**INSTRUCTIONS TO FOLLOW:** Beneath this line are the data; copy exactly the part of them that opens with the line containing "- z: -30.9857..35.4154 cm" and closes with the line containing "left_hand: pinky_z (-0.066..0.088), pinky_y", and only that part.

**SUPPLIED RECORDS:**
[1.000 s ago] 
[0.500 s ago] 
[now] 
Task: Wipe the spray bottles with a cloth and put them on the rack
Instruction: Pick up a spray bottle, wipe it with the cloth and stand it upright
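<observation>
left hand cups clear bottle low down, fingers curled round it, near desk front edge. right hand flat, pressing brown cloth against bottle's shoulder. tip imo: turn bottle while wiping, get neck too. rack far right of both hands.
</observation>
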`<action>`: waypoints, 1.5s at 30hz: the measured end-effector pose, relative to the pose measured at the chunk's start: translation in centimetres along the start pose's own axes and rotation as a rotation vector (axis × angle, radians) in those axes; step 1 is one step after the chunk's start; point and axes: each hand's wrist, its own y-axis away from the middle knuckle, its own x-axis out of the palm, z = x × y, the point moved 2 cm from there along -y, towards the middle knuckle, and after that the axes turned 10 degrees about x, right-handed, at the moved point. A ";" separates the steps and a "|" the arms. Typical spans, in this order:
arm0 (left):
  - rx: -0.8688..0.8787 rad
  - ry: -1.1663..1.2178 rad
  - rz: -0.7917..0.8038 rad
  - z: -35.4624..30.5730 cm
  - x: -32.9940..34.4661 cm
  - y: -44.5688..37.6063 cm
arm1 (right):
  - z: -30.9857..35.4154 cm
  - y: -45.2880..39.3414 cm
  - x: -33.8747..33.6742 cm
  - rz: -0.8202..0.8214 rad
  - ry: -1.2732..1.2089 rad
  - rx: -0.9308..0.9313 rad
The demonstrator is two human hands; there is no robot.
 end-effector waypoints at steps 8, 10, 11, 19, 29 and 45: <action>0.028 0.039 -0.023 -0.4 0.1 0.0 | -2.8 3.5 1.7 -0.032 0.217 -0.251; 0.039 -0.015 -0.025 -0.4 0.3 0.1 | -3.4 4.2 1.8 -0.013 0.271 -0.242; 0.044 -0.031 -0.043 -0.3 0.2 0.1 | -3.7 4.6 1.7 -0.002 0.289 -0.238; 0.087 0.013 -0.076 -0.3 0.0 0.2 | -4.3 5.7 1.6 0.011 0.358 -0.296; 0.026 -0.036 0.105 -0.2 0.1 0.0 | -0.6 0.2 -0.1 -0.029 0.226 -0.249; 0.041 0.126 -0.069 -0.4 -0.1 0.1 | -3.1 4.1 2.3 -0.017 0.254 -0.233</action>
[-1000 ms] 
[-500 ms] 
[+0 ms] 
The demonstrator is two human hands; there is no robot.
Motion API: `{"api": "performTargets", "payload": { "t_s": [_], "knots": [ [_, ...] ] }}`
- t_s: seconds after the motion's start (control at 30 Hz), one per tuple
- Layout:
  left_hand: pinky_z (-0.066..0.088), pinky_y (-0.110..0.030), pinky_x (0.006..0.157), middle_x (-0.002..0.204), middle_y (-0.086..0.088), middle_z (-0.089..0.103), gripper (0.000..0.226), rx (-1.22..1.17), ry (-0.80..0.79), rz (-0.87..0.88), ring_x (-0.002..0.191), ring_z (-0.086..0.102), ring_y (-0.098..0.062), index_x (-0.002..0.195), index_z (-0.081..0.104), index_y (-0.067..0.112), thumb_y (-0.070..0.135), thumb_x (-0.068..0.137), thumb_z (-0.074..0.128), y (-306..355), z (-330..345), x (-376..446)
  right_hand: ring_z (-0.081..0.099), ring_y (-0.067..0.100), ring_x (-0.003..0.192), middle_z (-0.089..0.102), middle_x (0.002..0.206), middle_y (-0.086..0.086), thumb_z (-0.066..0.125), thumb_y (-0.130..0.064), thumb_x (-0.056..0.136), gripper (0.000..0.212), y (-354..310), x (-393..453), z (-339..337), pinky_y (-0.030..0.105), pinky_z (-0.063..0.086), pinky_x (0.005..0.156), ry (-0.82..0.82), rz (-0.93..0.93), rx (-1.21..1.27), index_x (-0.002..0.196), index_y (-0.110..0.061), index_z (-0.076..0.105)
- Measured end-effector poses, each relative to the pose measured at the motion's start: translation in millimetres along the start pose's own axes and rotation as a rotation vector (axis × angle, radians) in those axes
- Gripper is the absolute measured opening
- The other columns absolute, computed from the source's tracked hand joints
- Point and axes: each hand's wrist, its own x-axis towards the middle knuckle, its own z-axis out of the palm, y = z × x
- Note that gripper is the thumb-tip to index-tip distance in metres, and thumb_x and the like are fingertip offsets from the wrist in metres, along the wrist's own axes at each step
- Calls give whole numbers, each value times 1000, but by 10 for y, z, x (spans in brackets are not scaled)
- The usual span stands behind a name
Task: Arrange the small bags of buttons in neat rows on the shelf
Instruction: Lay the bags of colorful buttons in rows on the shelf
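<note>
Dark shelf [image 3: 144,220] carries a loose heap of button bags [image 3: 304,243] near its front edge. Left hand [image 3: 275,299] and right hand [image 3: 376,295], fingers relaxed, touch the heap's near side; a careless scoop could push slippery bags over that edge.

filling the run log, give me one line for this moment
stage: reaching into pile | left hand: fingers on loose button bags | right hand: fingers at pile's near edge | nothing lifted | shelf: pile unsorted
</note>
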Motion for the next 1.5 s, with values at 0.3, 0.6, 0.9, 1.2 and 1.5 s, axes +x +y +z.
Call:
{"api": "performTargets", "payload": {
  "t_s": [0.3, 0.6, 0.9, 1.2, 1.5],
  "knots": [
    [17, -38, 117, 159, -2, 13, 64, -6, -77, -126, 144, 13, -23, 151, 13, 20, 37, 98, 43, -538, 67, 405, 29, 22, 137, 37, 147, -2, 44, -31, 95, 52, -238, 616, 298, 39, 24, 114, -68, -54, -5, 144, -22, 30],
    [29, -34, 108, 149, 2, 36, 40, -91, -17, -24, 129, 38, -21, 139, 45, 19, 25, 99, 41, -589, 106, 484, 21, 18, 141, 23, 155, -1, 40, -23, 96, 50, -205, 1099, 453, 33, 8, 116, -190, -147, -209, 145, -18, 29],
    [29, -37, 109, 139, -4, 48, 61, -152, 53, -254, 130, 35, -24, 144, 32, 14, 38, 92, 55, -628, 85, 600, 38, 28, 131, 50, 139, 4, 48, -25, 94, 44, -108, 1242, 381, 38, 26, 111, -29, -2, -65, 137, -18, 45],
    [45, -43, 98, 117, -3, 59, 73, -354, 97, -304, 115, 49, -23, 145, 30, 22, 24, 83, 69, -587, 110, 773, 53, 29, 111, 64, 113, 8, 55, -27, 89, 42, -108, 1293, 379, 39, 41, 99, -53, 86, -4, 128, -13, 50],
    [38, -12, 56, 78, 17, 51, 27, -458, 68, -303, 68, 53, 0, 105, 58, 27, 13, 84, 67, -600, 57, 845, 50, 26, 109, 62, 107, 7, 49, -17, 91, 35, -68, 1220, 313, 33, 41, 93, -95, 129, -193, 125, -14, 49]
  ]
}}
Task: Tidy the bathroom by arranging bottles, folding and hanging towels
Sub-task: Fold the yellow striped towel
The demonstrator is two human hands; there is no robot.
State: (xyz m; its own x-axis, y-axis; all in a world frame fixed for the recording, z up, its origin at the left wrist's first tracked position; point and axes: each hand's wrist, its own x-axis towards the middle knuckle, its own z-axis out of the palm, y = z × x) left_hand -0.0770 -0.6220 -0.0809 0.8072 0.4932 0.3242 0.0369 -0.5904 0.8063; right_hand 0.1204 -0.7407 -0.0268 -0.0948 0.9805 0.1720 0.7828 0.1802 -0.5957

**EXERCISE RESPONSE:**
  - z: -30.9857..35.4154 cm
  - y: -45.2880..39.3414 cm
  - x: -33.8747..33.6742 cm
  - rz: -0.8202..0.8214 rad
  - ry: -1.2732..1.2089 rad
  - rx: -0.9308..0.9313 rad
The demonstrator is two human hands; there is no robot.
 end-effector waypoints at steps 8, 10, 11, 19, 29 and 45: <action>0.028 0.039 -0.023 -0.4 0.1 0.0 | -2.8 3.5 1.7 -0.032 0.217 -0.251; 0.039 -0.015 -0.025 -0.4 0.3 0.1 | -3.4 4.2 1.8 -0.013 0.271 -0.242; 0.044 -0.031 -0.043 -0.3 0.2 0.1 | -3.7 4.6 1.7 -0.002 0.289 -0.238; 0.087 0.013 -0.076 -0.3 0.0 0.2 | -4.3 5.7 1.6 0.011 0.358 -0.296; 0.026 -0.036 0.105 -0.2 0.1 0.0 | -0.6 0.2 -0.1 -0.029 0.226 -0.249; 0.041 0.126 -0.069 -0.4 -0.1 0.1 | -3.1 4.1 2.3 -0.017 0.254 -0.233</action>
[-1000 ms] 
[-500 ms] 
[+0 ms] 
The demonstrator is two human hands; there is no robot.
Motion API: `{"api": "performTargets", "payload": { "t_s": [_], "knots": [ [_, ...] ] }}`
- t_s: seconds after the motion's start (control at 30 Hz), one per tuple
- Layout:
  left_hand: pinky_z (-0.066..0.088), pinky_y (-0.110..0.030), pinky_x (0.006..0.157), middle_x (-0.002..0.204), middle_y (-0.086..0.088), middle_z (-0.089..0.103), gripper (0.000..0.226), rx (-1.22..1.17), ry (-0.80..0.79), rz (-0.87..0.88), ring_x (-0.002..0.191), ring_z (-0.086..0.102), ring_y (-0.098..0.062), index_x (-0.002..0.195), index_z (-0.081..0.104), index_y (-0.067..0.112), thumb_y (-0.070..0.135), thumb_x (-0.068..0.137), thumb_z (-0.074..0.128), y (-306..355), z (-330..345), x (-376..446)

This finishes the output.